The real question is, does Bitcoin's current price match its "true" value? I personally believe the answer is "no", but that's like, my opinion, man.
I guess my issue is what you mean by that. When people see Bitcoin's price shoot through the ceiling, I totally agree that it attracts them to speculating on the currency, further exacerbating the increase in price, causing an exponential shape.
It is not clear that its price increase would attract people to using Bitcoin as a currency and not speculation though. I consistently hear about the importance of a currency having a relatively stable value so I wonder if large, rapid price changes actually discourage using Bitcoin as an actual currency while encouraging its use for speculation (or at least not encouraging its use as a currency).
It would not make sense for anything that has independent utilitarian value to have anything but a growth rate that is correlated with that value. It would seem that exponential deviations from such a growth rate could only be due to speculative mania. If people are only or mostly buying Bitcoin because its price has increased, hoping for a further price increase, then there is only so high the price can go before collapsing.
Rereading your comment, maybe we're actually saying the same thing here.

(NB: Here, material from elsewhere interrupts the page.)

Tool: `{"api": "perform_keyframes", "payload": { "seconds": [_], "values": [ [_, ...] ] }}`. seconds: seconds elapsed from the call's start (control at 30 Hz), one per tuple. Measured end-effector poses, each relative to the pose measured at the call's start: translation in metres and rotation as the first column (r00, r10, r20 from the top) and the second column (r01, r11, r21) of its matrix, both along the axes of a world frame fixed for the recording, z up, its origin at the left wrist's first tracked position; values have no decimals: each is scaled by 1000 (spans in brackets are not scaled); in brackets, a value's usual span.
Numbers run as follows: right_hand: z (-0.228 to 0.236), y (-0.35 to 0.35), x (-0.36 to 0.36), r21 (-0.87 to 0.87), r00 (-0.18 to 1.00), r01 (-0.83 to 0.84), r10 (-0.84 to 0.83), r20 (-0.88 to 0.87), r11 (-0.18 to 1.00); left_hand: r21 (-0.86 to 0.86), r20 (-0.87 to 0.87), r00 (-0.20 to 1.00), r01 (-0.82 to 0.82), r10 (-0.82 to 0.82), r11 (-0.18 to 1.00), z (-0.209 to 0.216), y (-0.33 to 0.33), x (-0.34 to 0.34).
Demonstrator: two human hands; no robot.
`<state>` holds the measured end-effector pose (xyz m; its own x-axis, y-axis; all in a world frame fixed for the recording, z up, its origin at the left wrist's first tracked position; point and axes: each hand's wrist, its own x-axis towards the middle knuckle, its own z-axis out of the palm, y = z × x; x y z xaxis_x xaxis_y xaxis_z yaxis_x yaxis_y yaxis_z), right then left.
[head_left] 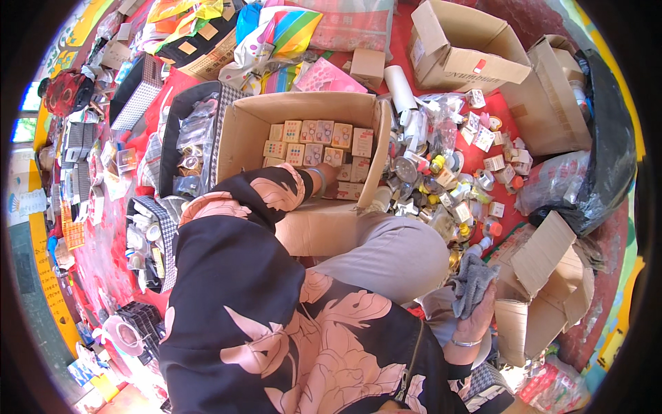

I believe that, like you mentioned, it depends on Bitcoin's utilitarian value as a currency. If it turns out Bitcoin is more useful than, say, Paypal for facilitating actual transactions (as opposed to being a pure investment vehicle like it's being used now), then its price should encounter steady growth. If not, then things will get interesting.
And more on it's market irregularities (take for example the inability to withdraw USD via the SWIFT banking system without a 6 month delay from MtGOX)
It makes "price discovery" in the sense of a true currency valuation very hard to estimate, and the illiquidity makes the instrument very prone to HUGE run-ups and sell-offs. I actively trade it, and believe that a price target of over $1000 is a strong technical possibility. Though what it "resets" to after this run-up is anyone's guess.